Twee ventjes van zo’n jaar of acht komen achter de bal aangerend. Ze houden halt aan weerskanten hem. Hij stopt zijn fototoestel in de binnenzak van zijn regenjas.

‘Hoorde u ons niet, meneer?’  vragen ze en ze kijken beteuterd hun bal na. Die drijft steeds verder van de kant af.

Vader en moeder zwaan zijn nu extra alert. Met hun vleugels maken pa en ma zwaan zich groot en breed. Ze houden de bewegingen van zowel de mensen op de kant als de bal in het water scherp in de gaten.

Nee, hij had de jongens niet horen roepen.

Het water is hier te koud en te diep, om de bal zwemmend of wadend te pakken. Bovendien kan je maar beter uit de buurt van zwanen met jongen blijven, zegt hij tegen de voetballertjes. Zwanen verdedigen hun jongen zeer agressief. Hij heeft wel eens gehoord dat  een grote boze zwaan met één van zijn vleugels de arm van een jongeman gebroken heeft.

Terwijl de zwanen zich ogenschijnlijk relaxed naar een rustiger plekje op het water bewegen, vertelt hij, dat het hem vroeger lukte om een bal weer op het droge te krijgen door stenen of bonken klei vlak achter de bal te gooien. Door de golfslag werd dan de bal weer naar de kant gedreven.

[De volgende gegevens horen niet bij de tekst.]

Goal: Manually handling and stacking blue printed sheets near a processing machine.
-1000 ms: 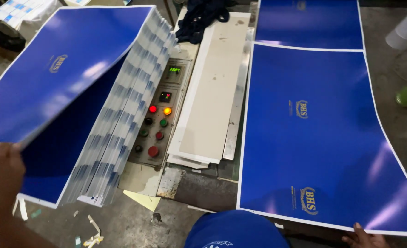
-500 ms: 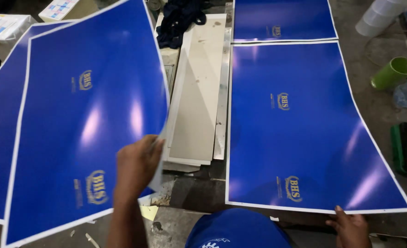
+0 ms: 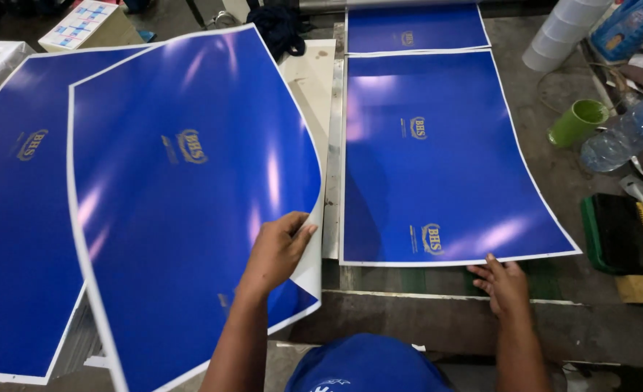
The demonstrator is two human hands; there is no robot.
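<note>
My left hand grips the right edge of a large glossy blue printed sheet, which bows upward over the stack of blue sheets on the left. The sheet's white underside shows by my thumb. My right hand rests with fingers spread on the near edge of another blue sheet lying flat on the worn grey table. A further blue sheet lies beyond it.
A green cup, a clear plastic bottle, a stack of white cups and a dark green brush tray sit at the right. Pale boards lie between the sheets. My blue cap shows at the bottom.
The lifted blue sheet has swung down from steeply raised to nearly flat over the left stack. My left hand now pinches its right edge, and my right hand slid onto the flat sheet's edge.
</note>
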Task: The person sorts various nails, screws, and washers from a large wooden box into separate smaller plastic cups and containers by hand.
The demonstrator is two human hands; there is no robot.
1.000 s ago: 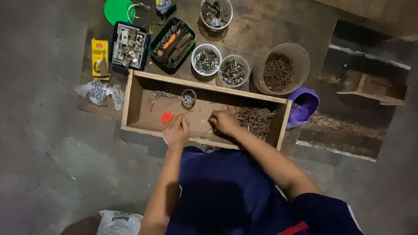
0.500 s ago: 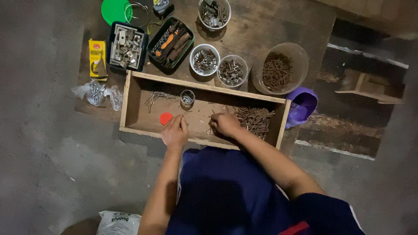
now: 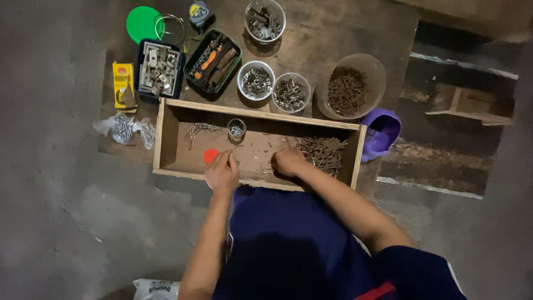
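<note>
- Head view gives us, at far left, a yellow box (image 3: 122, 84) lying on the wooden board (image 3: 344, 33), with a clear bag of nails (image 3: 123, 126) just below it.
- Next we see a green lid (image 3: 141, 23) at the top, a dark tray of metal brackets (image 3: 160, 69) under it, and a green-rimmed tray of tools (image 3: 214, 60) beside that.
- We find the long wooden box (image 3: 166, 133) below these trays; a loose bunch of thin nails (image 3: 201, 129) and a small glass jar (image 3: 236, 128) lie in its left half.
- Our left hand (image 3: 222, 172) rests over the near wall of the wooden box, fingers curled narrow, just beside a red cap (image 3: 210, 155); we cannot tell whether it pinches anything.
- Our right hand (image 3: 287, 161) sits on the floor of the wooden box, fingers bent down and close together at the edge of the pile of rusty screws (image 3: 322, 151); what it holds is hidden.
- Beyond the wooden box stand two small round tubs of bolts (image 3: 256, 79) and (image 3: 290, 92), then a big clear tub of rusty screws (image 3: 348, 86).
- At the right end we see a purple container (image 3: 382, 132) against the wooden box.
</note>
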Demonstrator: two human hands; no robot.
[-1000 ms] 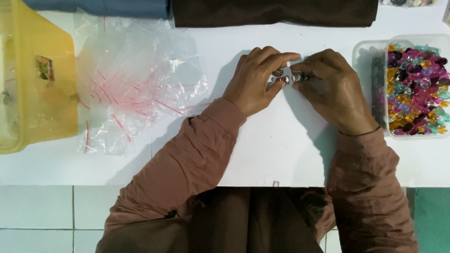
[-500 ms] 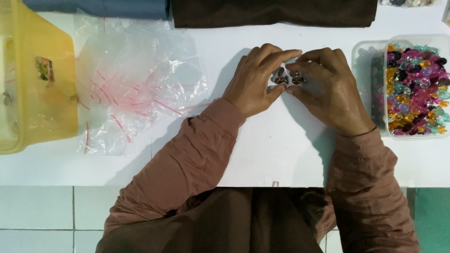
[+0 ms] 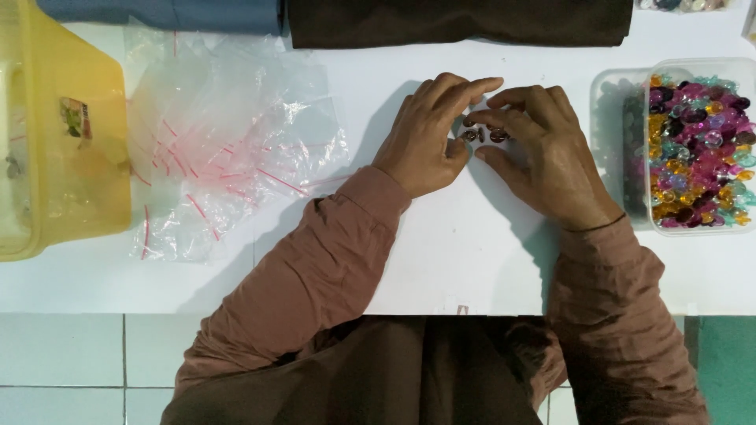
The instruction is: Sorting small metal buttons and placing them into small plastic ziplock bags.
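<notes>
From the head view, my left hand [image 3: 429,138] and my right hand [image 3: 543,157] meet over the white table [image 3: 441,252], fingertips nearly touching. Between them lie a few small dark beads [image 3: 482,134], resting on the table. My fingers curl close around them in a narrow pinch; they seem to press on the beads rather than lift them, though my fingers hide part of the cluster. Just right of my right hand stands a clear plastic box [image 3: 622,86] filled with coloured beads [image 3: 697,149] in pink, yellow, teal and purple. Well to the left of my left hand lies a heap of small clear zip bags [image 3: 228,149], and beyond that a yellow tub [image 3: 79,157].
</notes>
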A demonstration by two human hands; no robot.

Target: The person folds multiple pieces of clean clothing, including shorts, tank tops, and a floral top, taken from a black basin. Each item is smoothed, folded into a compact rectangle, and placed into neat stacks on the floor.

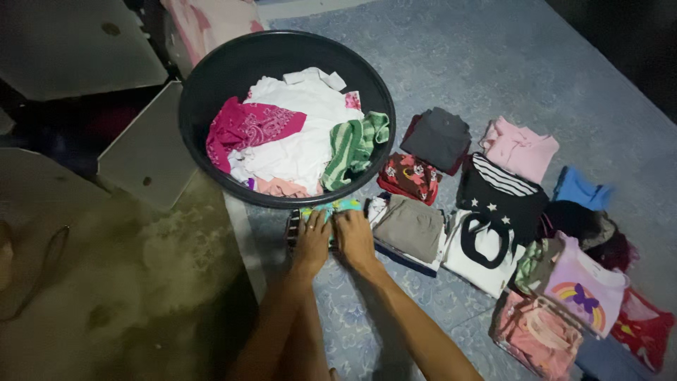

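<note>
both hands are lying side by side, fingers flat, the left hand point(311, 240) and right hand point(355, 237) pressing down on a small folded turquoise patterned garment point(326, 209) on the blue floor mat point(451, 63), just beside the round dark plastic basin point(211, 85) of unfolded clothes.

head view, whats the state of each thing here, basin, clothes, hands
basin: upright, part full of unfolded clothes
pink patterned cloth: crumpled in the basin
green striped cloth: bunched in the basin
small colourful garment: flat on the mat, under both hands
left hand: pressed flat on it
right hand: pressed flat on it
folded piles: stacked on the mat
</note>
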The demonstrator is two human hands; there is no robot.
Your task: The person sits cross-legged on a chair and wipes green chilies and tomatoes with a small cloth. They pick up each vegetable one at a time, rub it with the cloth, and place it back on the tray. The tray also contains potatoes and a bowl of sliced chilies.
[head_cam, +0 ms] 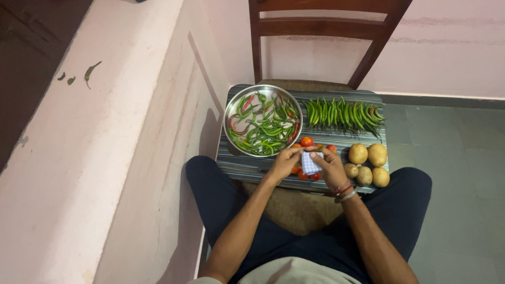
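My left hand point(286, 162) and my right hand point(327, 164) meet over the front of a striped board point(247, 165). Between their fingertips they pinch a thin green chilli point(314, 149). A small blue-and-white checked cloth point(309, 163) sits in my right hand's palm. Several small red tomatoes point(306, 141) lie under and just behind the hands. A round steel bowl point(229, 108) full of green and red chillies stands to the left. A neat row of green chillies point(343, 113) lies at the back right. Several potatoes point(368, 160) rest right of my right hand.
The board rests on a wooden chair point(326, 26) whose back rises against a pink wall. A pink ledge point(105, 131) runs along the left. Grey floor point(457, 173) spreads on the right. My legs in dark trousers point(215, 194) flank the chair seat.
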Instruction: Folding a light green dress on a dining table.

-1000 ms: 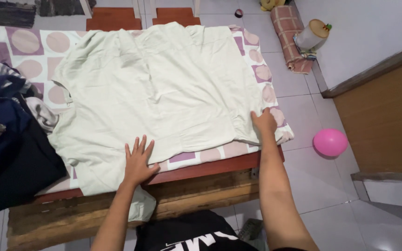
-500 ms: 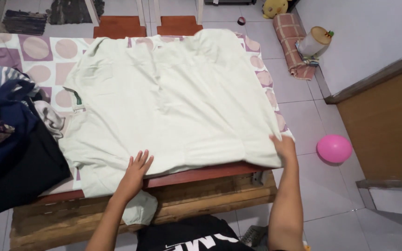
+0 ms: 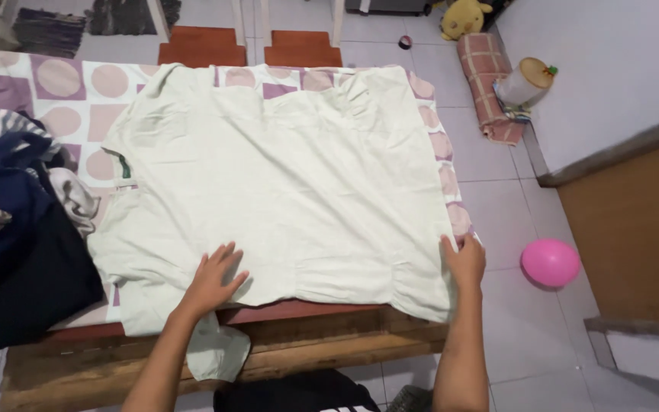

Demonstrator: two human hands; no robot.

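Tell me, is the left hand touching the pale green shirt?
Touching. The head view shows the left hand lying flat, fingers spread, on the pale green shirt near its lower edge.

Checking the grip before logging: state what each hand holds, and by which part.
Left hand lies flat on the pale green garment near its front edge, holding nothing. Right hand grips the garment's right front corner.

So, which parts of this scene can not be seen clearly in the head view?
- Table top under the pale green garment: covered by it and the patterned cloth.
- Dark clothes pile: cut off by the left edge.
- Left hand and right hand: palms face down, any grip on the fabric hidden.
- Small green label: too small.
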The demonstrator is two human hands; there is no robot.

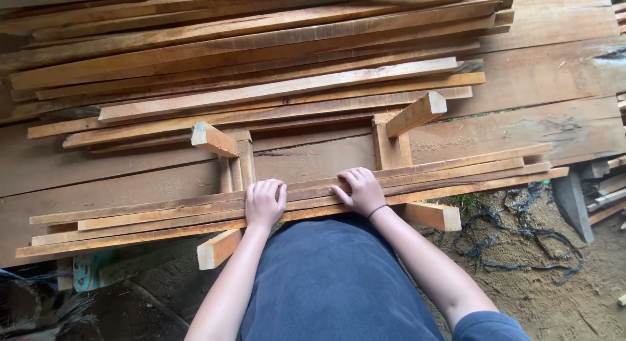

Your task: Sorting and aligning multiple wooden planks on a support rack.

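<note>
Several long thin wooden strips [163, 217] lie side by side across two short wooden cross blocks, one on the left [217, 248] and one on the right [433, 216]. My left hand [264, 203] rests palm down on the strips, fingers curled over them. My right hand [360, 191], with a dark band on the wrist, lies flat on the same strips a little to the right. Neither hand lifts a strip; both press on the bundle.
Behind the strips, a big stack of long planks and battens [261, 60] lies on wide boards [554, 74]. Black tangled strapping [515, 243] lies on the dirt ground at the right. Wood offcuts [606, 197] sit at the far right.
</note>
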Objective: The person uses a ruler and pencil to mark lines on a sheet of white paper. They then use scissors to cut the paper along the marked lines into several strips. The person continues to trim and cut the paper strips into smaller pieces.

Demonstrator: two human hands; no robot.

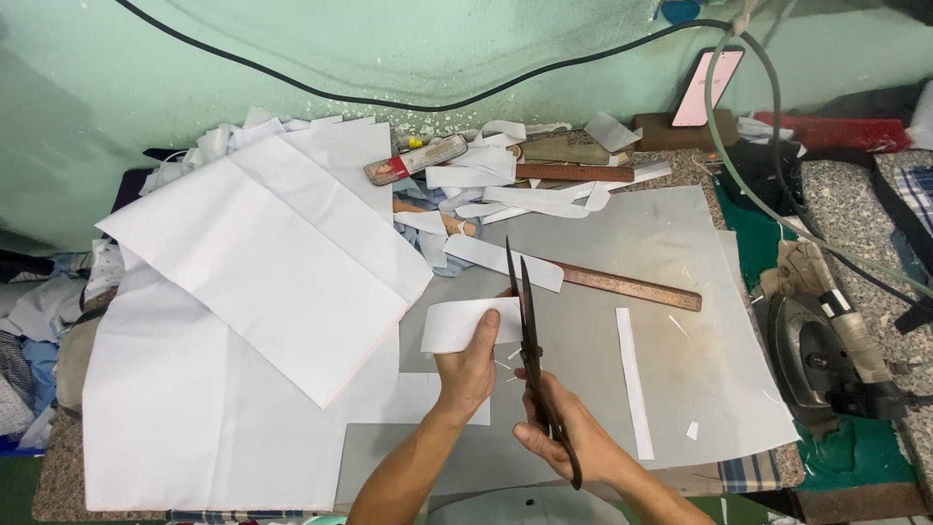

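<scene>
Head view looks down on a grey-topped counter (680, 243) littered with cut cloth. Left hand (469, 367) pinches a small white rectangular piece of fabric (457, 324) between thumb and fingers, holding it just above the grey surface, its right edge touching the blades. Right hand (567, 436) is closed through the handles of a pair of long dark metal scissors (530, 335), whose blades point away from the person and stand slightly parted at the tips, right beside the held piece. A large white folded sheet of fabric (262, 262) lies to the left, overlapping another white sheet beneath it. A narrow white fabric strip (633, 379) lies on the grey surface to the right of the scissors, apart from them. Behind the blades a long brown wooden ruler (632, 286) lies at a slant, with a heap of white and pale blue fabric scraps (486, 190) further back. A dark old flat iron (821, 360) sits at the right edge.
</scene>
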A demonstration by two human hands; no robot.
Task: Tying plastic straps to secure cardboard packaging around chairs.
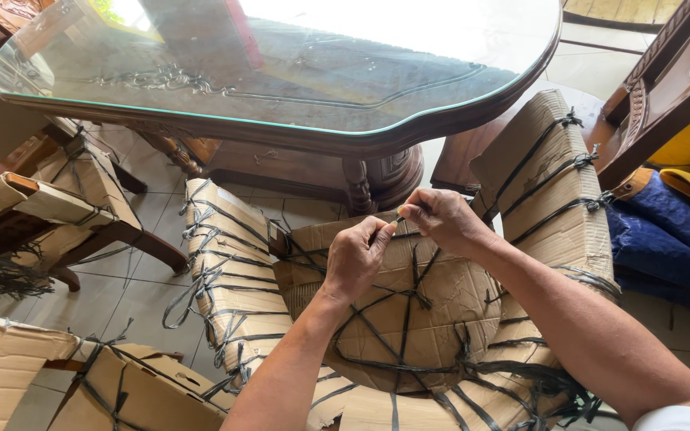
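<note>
Both forearms reached in from the lower edge, and the two hands met over the back of a chair wrapped in brown corrugated cardboard and criss-crossed with black plastic strapping. The left hand was closed, thumb and fingers pinched on a strand of that strapping at the top edge of the cardboard panel. The right hand was likewise closed, its fingertips nipping the same strand just beside the left, and something small and pale showed between them; whether it was a blade or a knot could not be told.

As for progress, very little looked undone: the cardboard sat on the chair's seat, back and both arms, and nearly all the black bands were tight and knotted. Judging by this, the unwrapping was at its very start. Another cardboard-wrapped wooden chair stood to the left, with more boxed pieces on the tiled floor. Beyond stood a carved dark wooden bench with a glass top, and a blue padded cloth lay at the right.
</note>
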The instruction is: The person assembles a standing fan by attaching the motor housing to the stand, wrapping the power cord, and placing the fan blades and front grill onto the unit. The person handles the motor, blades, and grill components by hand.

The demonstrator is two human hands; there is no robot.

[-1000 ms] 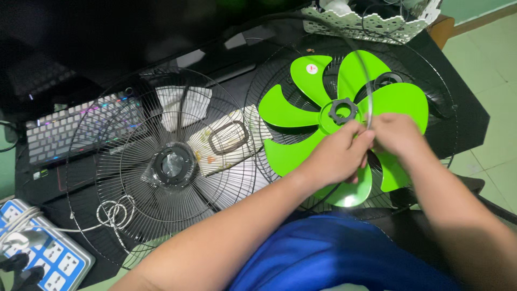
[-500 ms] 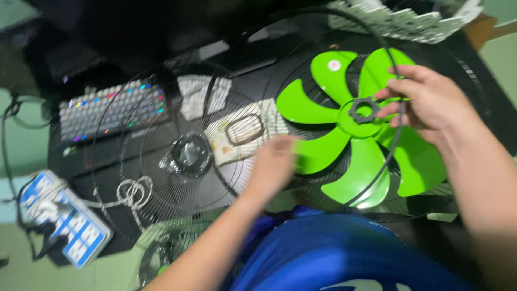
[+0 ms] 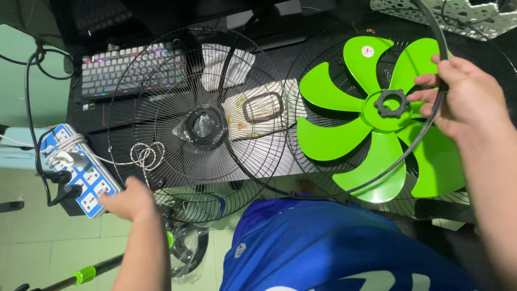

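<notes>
While I'm looking down, left hand (image 3: 129, 200) is loose and holding nothing, hanging just beside the blue power strip (image 3: 81, 175) at the near table edge. Right hand (image 3: 466, 99) is clamped on a thin black ring (image 3: 425, 126), over the green fan blade (image 3: 377, 116). Further left sits a wire fan guard (image 3: 196, 116), keyboard (image 3: 132, 73) behind it

Glossy, smooth green plastic is seen in the fan blade (image 3: 371, 124); thin black wire metal in the fan guard (image 3: 199, 116); matt black rubbery plastic in the rim ring (image 3: 431, 121).
</notes>
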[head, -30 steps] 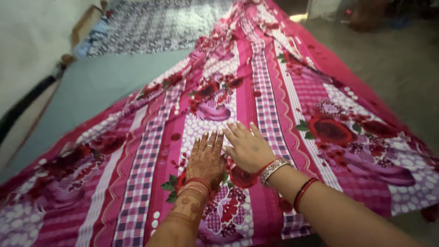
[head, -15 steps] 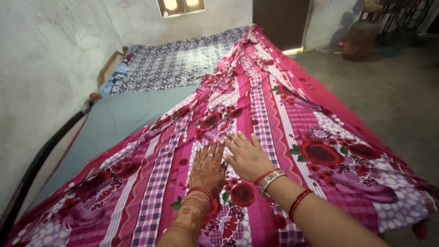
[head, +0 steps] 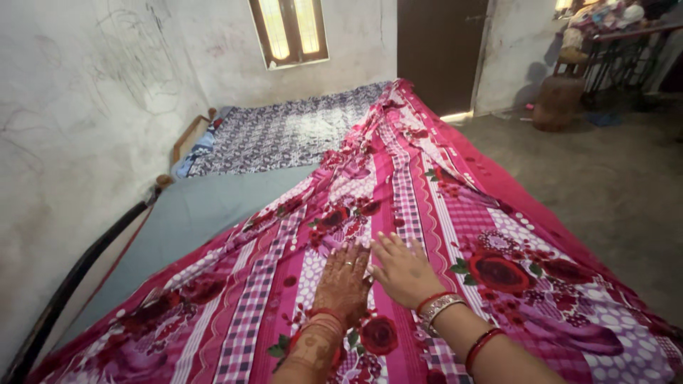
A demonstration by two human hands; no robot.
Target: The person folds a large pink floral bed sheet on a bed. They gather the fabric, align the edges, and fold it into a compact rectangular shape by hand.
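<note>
Two hands lie flat on the pink floral bedsheet (head: 427, 206), low in the frame just right of centre. Your left hand (head: 344, 284), patterned with henna and wearing a ring, rests palm down with fingers spread and extended; it grips nothing. Your right hand (head: 404, 272) lies just beside it, also palm down and open, fingers splayed toward the upper part of the frame, holding nothing. The inner edges of the two hands are touching or nearly so; you cannot tell which from this view.

Red bangles (head: 481, 346) and a silver bracelet (head: 441, 310) sit on your right forearm; red bands circle the left wrist.

The bedsheet, striped in magenta, white and check with red roses, runs from the bottom edge up to the upper centre and hangs over the bed's right side toward the grey floor (head: 612, 178). At centre left the sheet's edge is rumpled, leaving a grey-blue mattress (head: 192, 213) bare. A blue-and-white patterned cloth (head: 284, 131) covers the far end of the bed.

A window (head: 288, 30) shows at top centre, a dark door (head: 437, 50) to its right.
</note>
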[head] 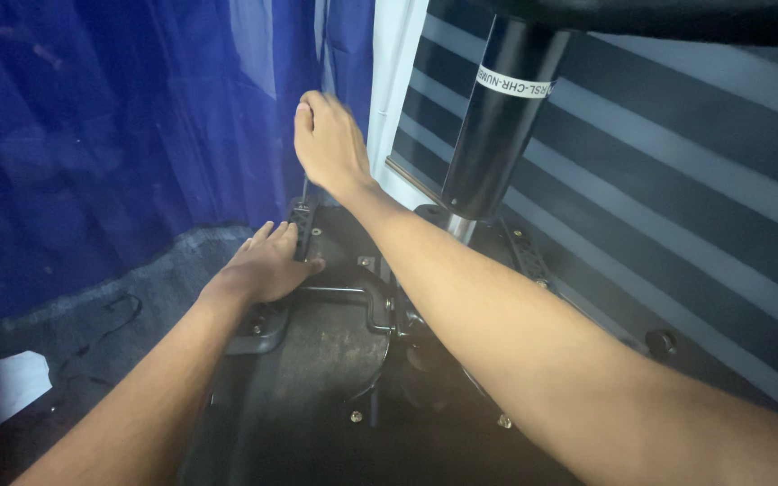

Dat lijkt die jongens een goed idee. Ze gaan gelijk op zoek naar stenen.  Het mikken gaat hen niet zo goed af. Nu eens gooien ze precies òp de bal, dan weer er vlak vòòr of er ver óverheen. Al  met al is de bal na vijf minuten nog verder weg gedreven dan toen ze begonnen met gooien.

‘Geef mij eens een paar stenen,’ zegt hij en trekt zijn jas uit. Gooien kan hij, zeg!  Want binnen een paar minuten ligt de bal tegen de kademuur aan. Nog steeds wel in het water. Bijna  één meter onder het voetpad langs de kade. Veel te diep voor de korte armen van de jongens.’ Hij zet zijn hoed af, trekt zijn colbertje uit en stroopt zijn mouwen op. Hij gaat op de kade liggen en rolt met één hand de bal langs de kademuur omhoog.  

‘Bedankt meneer, ….hé meneer, voetbalt u even met ons mee?’ ‘Nee, die tijd is jammer genoeg geweest. ’

De jongens vinden het goed dat hij een foto van ze maakt als ze een balletje trappen. Ook schiet hij nog een plaatje van de zwanen,  die Inmiddels weer terug zijn op het plekje in de Rotte, waarvan ze door de bal verdreven werden. Onverstoorbaar grazen ze daar nu weer.